About this exercise
A faithful retyping of every entry below is wanted, with images left out.

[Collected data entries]
=== Begin Enclosure ===

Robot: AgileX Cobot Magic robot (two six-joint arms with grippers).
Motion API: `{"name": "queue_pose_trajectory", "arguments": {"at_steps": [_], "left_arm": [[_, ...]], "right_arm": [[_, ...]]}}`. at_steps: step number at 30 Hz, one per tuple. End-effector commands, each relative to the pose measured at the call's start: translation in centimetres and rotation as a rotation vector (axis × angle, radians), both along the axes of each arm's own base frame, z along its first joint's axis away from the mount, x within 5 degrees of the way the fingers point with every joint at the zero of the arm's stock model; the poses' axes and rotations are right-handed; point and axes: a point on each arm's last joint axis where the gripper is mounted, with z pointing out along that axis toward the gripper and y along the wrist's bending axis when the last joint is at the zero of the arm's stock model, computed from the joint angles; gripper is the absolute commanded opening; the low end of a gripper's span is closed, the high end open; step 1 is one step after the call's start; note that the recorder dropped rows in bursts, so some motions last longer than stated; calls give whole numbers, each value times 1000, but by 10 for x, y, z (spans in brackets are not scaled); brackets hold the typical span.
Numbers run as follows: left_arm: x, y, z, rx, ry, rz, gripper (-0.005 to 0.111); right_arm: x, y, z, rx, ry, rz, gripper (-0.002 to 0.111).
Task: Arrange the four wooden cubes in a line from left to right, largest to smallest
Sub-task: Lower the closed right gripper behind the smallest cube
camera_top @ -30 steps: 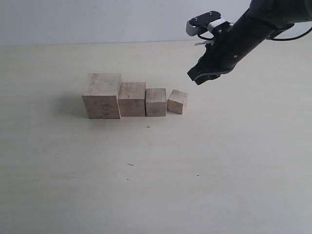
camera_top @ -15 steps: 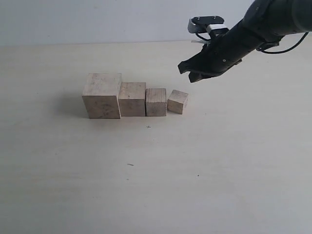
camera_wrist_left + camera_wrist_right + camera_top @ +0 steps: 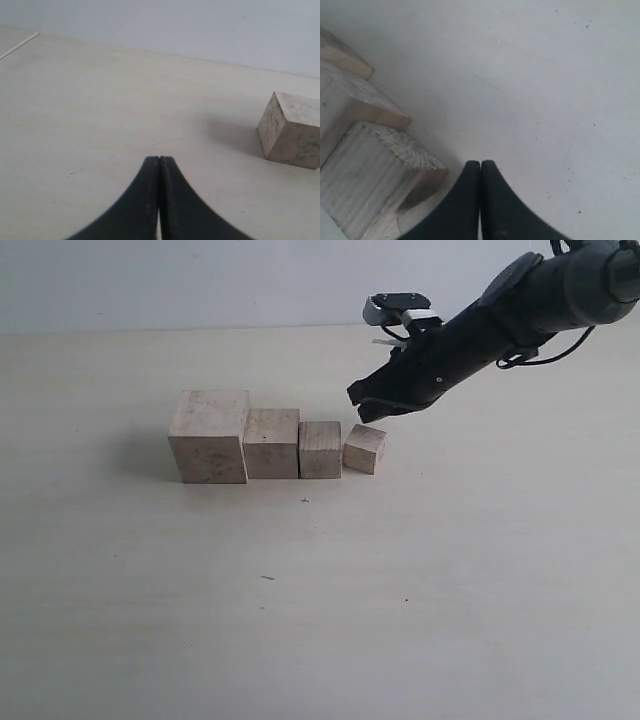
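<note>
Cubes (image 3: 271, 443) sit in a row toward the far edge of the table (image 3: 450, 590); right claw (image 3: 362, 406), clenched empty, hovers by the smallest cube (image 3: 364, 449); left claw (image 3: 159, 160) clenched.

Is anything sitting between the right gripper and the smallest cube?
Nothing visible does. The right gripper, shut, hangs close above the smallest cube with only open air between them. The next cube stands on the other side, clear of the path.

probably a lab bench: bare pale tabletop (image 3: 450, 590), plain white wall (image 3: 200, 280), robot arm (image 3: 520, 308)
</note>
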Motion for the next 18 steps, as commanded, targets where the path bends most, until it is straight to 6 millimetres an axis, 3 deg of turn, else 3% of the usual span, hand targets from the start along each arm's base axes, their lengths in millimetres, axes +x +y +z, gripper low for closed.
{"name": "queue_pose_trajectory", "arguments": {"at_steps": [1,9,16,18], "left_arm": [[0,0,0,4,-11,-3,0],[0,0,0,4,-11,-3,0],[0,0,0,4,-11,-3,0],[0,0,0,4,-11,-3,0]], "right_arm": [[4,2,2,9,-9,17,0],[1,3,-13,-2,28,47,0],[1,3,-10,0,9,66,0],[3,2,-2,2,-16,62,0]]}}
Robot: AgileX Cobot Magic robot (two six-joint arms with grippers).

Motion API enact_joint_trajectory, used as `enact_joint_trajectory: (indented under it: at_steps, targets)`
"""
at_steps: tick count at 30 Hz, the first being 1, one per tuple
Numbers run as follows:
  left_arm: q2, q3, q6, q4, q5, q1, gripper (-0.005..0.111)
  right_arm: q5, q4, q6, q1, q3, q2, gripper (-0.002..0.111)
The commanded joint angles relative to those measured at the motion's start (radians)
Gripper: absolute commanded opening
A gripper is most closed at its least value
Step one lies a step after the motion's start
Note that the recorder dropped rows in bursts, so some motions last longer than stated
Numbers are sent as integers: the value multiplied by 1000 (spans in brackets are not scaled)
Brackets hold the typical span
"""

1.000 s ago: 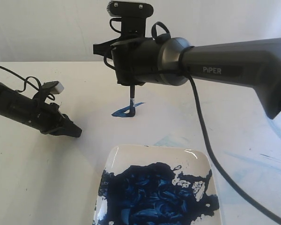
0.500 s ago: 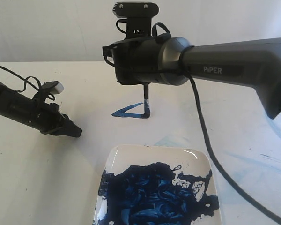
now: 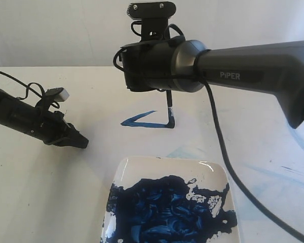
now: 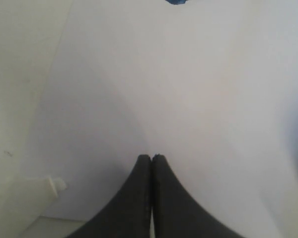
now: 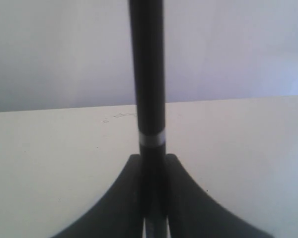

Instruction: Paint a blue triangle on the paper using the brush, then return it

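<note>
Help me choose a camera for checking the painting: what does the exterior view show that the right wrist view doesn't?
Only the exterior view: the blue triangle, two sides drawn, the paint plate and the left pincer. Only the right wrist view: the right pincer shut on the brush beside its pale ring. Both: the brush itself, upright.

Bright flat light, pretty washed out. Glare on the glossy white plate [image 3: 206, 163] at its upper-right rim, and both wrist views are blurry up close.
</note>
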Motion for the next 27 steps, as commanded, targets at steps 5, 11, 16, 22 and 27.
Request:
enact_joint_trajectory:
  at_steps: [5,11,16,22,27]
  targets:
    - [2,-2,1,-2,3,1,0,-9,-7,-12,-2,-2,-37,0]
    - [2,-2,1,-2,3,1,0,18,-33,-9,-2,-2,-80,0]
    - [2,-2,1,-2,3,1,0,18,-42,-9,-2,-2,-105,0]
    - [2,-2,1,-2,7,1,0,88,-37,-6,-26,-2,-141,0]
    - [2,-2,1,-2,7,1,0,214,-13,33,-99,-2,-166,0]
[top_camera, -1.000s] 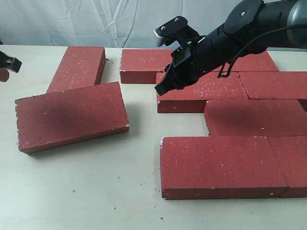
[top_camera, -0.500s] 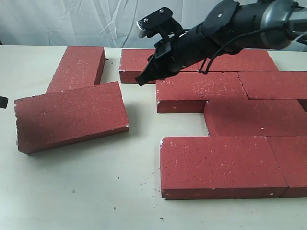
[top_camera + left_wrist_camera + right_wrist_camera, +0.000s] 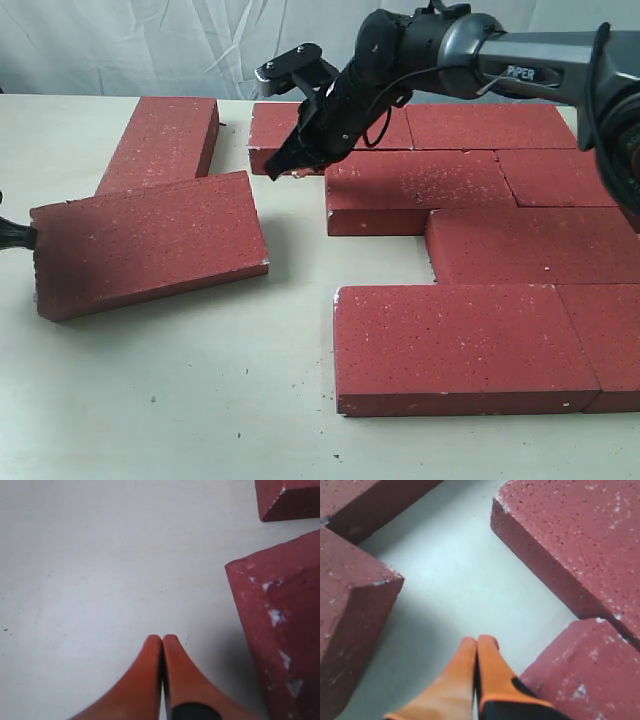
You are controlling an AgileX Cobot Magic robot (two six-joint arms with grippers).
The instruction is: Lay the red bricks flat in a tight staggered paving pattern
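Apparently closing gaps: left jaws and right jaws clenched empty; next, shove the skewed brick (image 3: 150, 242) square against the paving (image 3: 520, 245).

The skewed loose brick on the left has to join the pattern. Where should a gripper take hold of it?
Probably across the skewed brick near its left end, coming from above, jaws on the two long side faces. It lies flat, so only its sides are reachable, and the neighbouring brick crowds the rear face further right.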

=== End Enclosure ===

Expected output
Robot: AgileX Cobot Magic robot (two six-joint arms with grippers).
Motion API: `{"name": "queue_pose_trajectory", "arguments": {"at_steps": [_], "left_arm": [[_, ...]], "right_arm": [[_, ...]]}}`. at_steps: step number at 30 Hz, one per tuple. End-effector commands, each relative to the pose measured at the call's start: translation in centimetres and rotation as a rotation vector (axis × angle, radians), both along the axes of each arm's own base frame, z along its first joint's axis away from the mount, x within 5 degrees of the way the fingers point with every joint at the zero of the arm's stock model; the poses' axes and rotations are right-handed; point and axes: a point on each arm's last joint axis where the gripper is mounted, with z pointing out along that axis toward the gripper and y along the wrist's bending axis when the last joint is at the zero of the arm's stock model, computed from the joint angles; gripper is the absolute commanded opening; the low end of a gripper's span is closed, the high end open; step 1 is one step after the call's start; note that the recorder dropped rows in bursts, so some motions last longer than stated; calls give whole numbers, each value times 1000, but by 10 for x, y, z (spans in brackets are not scaled); brackets hold the typical span.
Numbers run as follows: left_arm: x, y, z, rx, ry, rz, gripper (-0.005 to 0.111); right_arm: x, y, z, rx, ry, rz, gripper (-0.002 to 0.111).
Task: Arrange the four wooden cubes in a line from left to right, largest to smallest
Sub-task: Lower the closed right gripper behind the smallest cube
camera_top @ -30 steps: 
camera_top @ -15 steps: 
camera_wrist_left + camera_wrist_right + camera_top @ +0 steps: 
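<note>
Cubes (image 3: 271, 443) sit in a row toward the far edge of the table (image 3: 450, 590); right claw (image 3: 362, 406), clenched empty, hovers by the smallest cube (image 3: 364, 449); left claw (image 3: 159, 160) clenched.

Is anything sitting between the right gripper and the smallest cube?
Nothing visible does. The right gripper, shut, hangs close above the smallest cube with only open air between them. The next cube stands on the other side, clear of the path.

probably a lab bench: bare pale tabletop (image 3: 450, 590), plain white wall (image 3: 200, 280), robot arm (image 3: 520, 308)
</note>
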Motion for the next 18 steps, as commanded, targets where the path bends most, until it is straight to 6 millimetres an axis, 3 deg of turn, else 3% of the usual span, hand targets from the start along each arm's base axes, their lengths in millimetres, axes +x +y +z, gripper low for closed.
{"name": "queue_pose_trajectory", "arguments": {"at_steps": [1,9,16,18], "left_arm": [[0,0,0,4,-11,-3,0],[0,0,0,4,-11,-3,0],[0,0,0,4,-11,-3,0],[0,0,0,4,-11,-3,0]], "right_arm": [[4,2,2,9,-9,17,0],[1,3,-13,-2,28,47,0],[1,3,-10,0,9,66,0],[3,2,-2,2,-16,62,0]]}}
Robot: AgileX Cobot Magic robot (two six-joint arms with grippers).

Motion API enact_joint_trajectory, used as `enact_joint_trajectory: (indented under it: at_steps, targets)`
"""
at_steps: tick count at 30 Hz, the first being 1, one per tuple
Numbers run as follows:
  left_arm: q2, q3, q6, q4, q5, q1, gripper (-0.005..0.111)
  right_arm: q5, q4, q6, q1, q3, q2, gripper (-0.002..0.111)
The commanded joint angles relative to those measured at the motion's start (radians)
Gripper: absolute commanded opening
A gripper is most closed at its least value
Step one lies a step after the motion's start
Note that the recorder dropped rows in bursts, so some motions last longer than stated
Numbers are sent as integers: the value multiplied by 1000 (spans in brackets are not scaled)
Brackets hold the typical span
"""

1.000 s ago: 
0.500 s ago: 
now: 
now: 
now: 

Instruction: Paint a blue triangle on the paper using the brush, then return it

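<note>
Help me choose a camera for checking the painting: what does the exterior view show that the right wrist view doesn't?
Only the exterior view: the blue triangle, two sides drawn, the paint plate and the left pincer. Only the right wrist view: the right pincer shut on the brush beside its pale ring. Both: the brush itself, upright.

Bright flat light, pretty washed out. Glare on the glossy white plate [image 3: 206, 163] at its upper-right rim, and both wrist views are blurry up close.
</note>
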Motion for the next 27 steps, as commanded, targets at steps 5, 11, 16, 22 and 27.
Request:
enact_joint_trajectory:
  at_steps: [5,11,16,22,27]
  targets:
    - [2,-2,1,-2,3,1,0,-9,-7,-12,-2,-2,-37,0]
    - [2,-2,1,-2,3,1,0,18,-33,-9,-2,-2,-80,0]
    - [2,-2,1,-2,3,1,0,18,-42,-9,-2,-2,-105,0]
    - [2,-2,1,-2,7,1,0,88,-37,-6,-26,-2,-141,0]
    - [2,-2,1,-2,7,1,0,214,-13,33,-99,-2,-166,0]
[top_camera, -1.000s] 
[top_camera, -0.500s] 
[top_camera + left_wrist_camera + right_wrist_camera, +0.000s] 
You are controlling an AgileX Cobot Magic robot (two six-joint arms with grippers).
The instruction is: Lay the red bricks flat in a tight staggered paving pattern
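Apparently closing gaps: left jaws and right jaws clenched empty; next, shove the skewed brick (image 3: 150, 242) square against the paving (image 3: 520, 245).

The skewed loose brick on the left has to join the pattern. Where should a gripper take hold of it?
Probably across the skewed brick near its left end, coming from above, jaws on the two long side faces. It lies flat, so only its sides are reachable, and the neighbouring brick crowds the rear face further right.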

Here the answer is complete.